Les pirates ouvrent le feu ; galvanisés par le comte d’Ericeira, les Portugais répliquent. Ce qui devait s’annoncer comme une victoire facile devient un combat acharné. Taylor décide d’en terminer et tente l’abordage ; les hommes du comte d’Ericeira accueillent les assaillants à coups de mousquets, de pistolets, de haches et de sabres et les repoussent malgré leur supériorité numérique. Le Fantasy s’éloigne et les échanges de bordées reprennent. Â bord de la Vierge du Cap, la situation est désespérée et les munitions viennent à manquer. La mort dans l’âme, le vice-roi doit admettre sa défaite et il fait amener son pavillon.
Les pirates découvrent alors le butin du Vice-Roi de Goa, de l’Archevêque et des prêtres revenant des Indes. Olivier Levasseur, capitaine du Victorieux prend dès lors le commandement de la Vierge du Cap. Il descend à terre et déclare le comte Ericeira, vice-roi de Goa son prisonnier. Le pirate exige une rançon pour la libération du vice-Roi. Le gouverneur de Bourbon, refuse de payer. La Buse ayant pris en sa possession le trésor de la Vierge du Cap dont une croix incrustées de plus de dix kilogrammes de diamants laisse finalement libre le Vice-roi sans aucune rançon.
Depuis le port de Saint Denis, le Vice-roi assiste à la prise du commandement de son propre vaisseau. Après la prise, La Buse prend en remorque la Vierge du Cap, tandis que Taylor plus rapide, gagne la rade de Saint Paul. Olivier Levasseur après être passé devant la Ravine à Malheur à faible allure rejoint Taylor 4
jours plus tard.
Le 30 avril en fin de journée, le Victorieux et le Cassandra attaquent et prennent le Ville d’Ostende en Rade de Saint-Paul. Après cette nouvelle prise ils reprennent la route vers l’île Sainte Marie à Madagascar.
En décembre 1721, John Taylor et Olivier Le Vasseur prennent et incendient le navire la Duchesse de Noailles, un vaisseau de ravitaillement des Mascareignes en vivre et esclaves. La colère du Gouverneur de Bourbon envers les pirates n’en fut que renforcée.
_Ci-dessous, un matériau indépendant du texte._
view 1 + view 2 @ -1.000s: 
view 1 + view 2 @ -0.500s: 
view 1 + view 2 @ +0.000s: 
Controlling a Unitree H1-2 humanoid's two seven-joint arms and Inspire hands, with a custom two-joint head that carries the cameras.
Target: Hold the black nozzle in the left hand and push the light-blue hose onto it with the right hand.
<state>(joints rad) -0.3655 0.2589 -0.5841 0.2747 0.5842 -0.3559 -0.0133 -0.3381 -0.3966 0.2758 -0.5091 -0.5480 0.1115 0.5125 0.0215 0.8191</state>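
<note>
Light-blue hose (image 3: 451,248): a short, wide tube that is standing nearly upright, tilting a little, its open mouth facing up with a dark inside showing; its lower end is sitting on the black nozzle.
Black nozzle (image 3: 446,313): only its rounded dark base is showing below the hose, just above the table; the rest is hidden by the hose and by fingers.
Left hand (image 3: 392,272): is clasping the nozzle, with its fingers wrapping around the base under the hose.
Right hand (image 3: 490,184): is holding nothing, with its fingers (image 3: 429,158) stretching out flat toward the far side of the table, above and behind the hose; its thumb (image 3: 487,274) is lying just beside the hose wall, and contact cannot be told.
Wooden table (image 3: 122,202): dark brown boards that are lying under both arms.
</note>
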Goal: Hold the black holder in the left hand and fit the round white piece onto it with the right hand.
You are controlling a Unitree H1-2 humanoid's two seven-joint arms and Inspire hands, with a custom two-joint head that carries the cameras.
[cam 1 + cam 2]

25 janvier 1724, le pirate, John Clayton, donne des nouvelles du célèbre pirate Olivier le Vasseur dit La Buse, celui-ci demande au Gouverneur Desforges Boucher la clémence accordée aux pirates, charte de clémence offerte par le Roi de France.
7 juillet 1730, le capitaine pirate Levasseur, dit la Buse est exécuté. Capturé à Madagascar, dans la baie d’Antongil en avril 1730. Il s’est simplement jeté dans la gueule du loup en montant à bord du navire de la Compagnie des Indes chargé de l’interpeller, La Méduse du commandant D’Hermitte. Quand la Méduse aborde, La Buse s’imagine oublié, rangé des navires, amnistié de fait. Il n’en est rien. Jeté aux fers, il est débarqué à Saint-Denis où il est reçu par le gouverneur Pierre Benoît Dumas.
Le nouveau gouverneur tient à tourner une page d’histoire en mettant à mort la dernière grande figure vivante de la piraterie. Le 7 juillet jugé notamment pour l’abordage de la Vierge du Cap en rade de Saint-Denis en 1721, La Buse est condamné à la potence. La sentence fut exécutée le 7 juillet 1730 à 17 heures. On lui tend une torche qu’il est censé tenir à la main en demandant pardon au roi, Olivier Le Vasseur dédaigne ce chandelier incongru, et jette à la foule le parchemin qu’il gardait serré dans sa main et il hurle » A celui qui découvrira mes trésors ! Le cadavre resta sur le gibet pendant 24 heures, puis exposé au bord de la mer. La Buse fut inhumé à Saint-Paul.